На обратном пути, в Москве, он сделал эту запись: “У меня больше нет никаких иллюзий. У нас нет и не может быть настоящей близости – письма это одно, а жизнь – совсем другое. Мы близки друг другу только тогда, когда между нами тысячи километров. Наверно, Лидия принадлежит к особому типу женщин – такая женщина настроена не на продолжение жизни, а на самоуничтожение. Она всю жизнь погибает сама и утягивает с собой всех кругом. Мы читали с ней когда-то русские романы о лишних людях. Она – лишняя женщина. Я больше так не могу. Я принадлежу жизни, а жизнь принадлежит мне. Я должен отречься от Лидии. Так больно и горько мне еще никогда в жизни не было”.
Тогда же из Москвы он отослал ей письмо, в котором говорил, что хочет прекратить с ней отношения: “Лидия, я в отчаянии. Я должен отпустить тебя и идти своим путем. У нас нет будущего. Я здоровый, еще не старый мужчина, я хочу свой дом, очаг, уют, семью. Я хочу вечерами приходить домой. У нас этого с тобой никогда не будет. Мы должны отпустить друг друга”.

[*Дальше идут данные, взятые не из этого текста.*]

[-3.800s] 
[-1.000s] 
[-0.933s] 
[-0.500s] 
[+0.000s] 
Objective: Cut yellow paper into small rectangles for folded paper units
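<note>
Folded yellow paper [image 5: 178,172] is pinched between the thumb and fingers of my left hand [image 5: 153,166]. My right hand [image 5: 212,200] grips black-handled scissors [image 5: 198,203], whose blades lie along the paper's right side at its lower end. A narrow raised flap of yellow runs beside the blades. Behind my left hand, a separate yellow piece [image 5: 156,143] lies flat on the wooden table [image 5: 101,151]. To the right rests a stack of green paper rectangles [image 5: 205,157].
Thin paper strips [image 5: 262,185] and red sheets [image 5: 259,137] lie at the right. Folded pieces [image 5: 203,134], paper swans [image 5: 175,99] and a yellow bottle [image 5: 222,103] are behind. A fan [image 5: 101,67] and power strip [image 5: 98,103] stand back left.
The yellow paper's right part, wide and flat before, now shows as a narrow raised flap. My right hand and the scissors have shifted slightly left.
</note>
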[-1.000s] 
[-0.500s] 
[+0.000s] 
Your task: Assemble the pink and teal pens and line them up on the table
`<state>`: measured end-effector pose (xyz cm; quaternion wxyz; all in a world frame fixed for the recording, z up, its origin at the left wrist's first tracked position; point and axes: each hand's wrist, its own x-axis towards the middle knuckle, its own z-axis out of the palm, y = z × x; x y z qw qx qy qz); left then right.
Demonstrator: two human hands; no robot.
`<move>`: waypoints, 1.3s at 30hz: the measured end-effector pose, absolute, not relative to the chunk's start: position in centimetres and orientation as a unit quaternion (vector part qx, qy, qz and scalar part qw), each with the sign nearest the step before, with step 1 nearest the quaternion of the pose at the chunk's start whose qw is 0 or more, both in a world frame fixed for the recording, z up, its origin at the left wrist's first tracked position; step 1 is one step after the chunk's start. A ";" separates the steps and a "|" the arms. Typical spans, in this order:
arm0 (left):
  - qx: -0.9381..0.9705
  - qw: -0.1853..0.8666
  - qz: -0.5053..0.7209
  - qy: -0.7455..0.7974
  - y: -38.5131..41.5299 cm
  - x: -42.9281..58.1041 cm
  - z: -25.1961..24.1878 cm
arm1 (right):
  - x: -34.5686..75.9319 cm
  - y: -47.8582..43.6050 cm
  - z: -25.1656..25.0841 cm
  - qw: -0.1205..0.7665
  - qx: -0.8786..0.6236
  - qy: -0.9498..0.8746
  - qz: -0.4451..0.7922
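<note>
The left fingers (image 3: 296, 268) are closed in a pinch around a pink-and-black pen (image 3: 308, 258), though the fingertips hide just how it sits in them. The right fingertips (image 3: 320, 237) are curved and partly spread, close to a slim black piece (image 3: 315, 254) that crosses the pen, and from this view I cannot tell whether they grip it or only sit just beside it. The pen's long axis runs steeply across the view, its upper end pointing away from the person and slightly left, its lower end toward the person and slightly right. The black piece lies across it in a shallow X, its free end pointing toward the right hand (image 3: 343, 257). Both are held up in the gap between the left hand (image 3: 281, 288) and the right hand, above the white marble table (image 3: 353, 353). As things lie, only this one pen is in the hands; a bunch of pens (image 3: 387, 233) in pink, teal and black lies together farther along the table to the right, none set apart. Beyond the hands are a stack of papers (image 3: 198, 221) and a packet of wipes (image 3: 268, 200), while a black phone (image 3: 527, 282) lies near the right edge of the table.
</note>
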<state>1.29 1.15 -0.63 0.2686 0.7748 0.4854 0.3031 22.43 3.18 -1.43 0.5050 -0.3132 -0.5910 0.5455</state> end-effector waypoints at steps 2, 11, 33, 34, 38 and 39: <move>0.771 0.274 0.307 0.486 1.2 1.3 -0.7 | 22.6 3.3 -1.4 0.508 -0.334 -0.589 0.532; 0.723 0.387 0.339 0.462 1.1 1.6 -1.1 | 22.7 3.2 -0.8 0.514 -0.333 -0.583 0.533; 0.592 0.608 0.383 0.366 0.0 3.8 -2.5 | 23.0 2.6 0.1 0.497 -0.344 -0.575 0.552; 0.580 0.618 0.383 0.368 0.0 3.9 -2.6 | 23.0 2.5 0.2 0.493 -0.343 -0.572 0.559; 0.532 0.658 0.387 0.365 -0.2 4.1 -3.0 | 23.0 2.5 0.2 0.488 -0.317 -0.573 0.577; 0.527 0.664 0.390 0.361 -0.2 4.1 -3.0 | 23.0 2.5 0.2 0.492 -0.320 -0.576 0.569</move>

Брупбахер просит ее о разводе. Она соглашается, но продолжает ему писать, потому что эта переписка – последнее, что у нее осталось в жизни: этот удар для Лидии совпал еще с одним ударом судьбы, от которого она уже не смогла оправиться.
В Пинеге стало известно, что Бурцев за границей распространил письмо, в котором обвинял Кочеткову в том, что она являлась провокатором и работала на царскую охранку.
“Я могу думать теперь только о подлости людей, – делится она с Брупбахером своим отчаянием. – От врагов я бы выдержала все. Но принять такой удар от своих? Я думала, что обрела среди моих товарищей семью, а обрела предательство, клевету. Вся моя жизнь разрушена, все, что было свято, – оплевано, испоганено. Душу будто истоптали, изгадили. Не могу жить. Не хочу. Мне не во что больше верить. Я не хочу и не могу больше жить”.
Лидия умоляет бывшего мужа связаться в Париже с Бурцевым и прояснить это чудовищное недоразумение. Брупбахер написал тому письмо, но ответил ли Бурцев, неизвестно.
Она чувствует себя затравленной: “Меня сторонятся, как прокаженной. Все ссыльные отвернулись от меня. Кругом только презрение, больше ничего. И еще ненависть. Разве можно жить, когда тебя все ненавидят? А может, эта ненависть – наказание мне за мою ненависть, которую я испытывала в жизни к врагам. А теперь я для моих товарищей сама – враг. Что делать? Всем все простить? Не могу, не могу. И сил в душе нет ни на прощение, ни на ненависть. Повеситься? Но этим не докажешь свою невиновность”.
Лидия навсегда решает порвать с эсеровской партией, которой служила верой и правдой годы.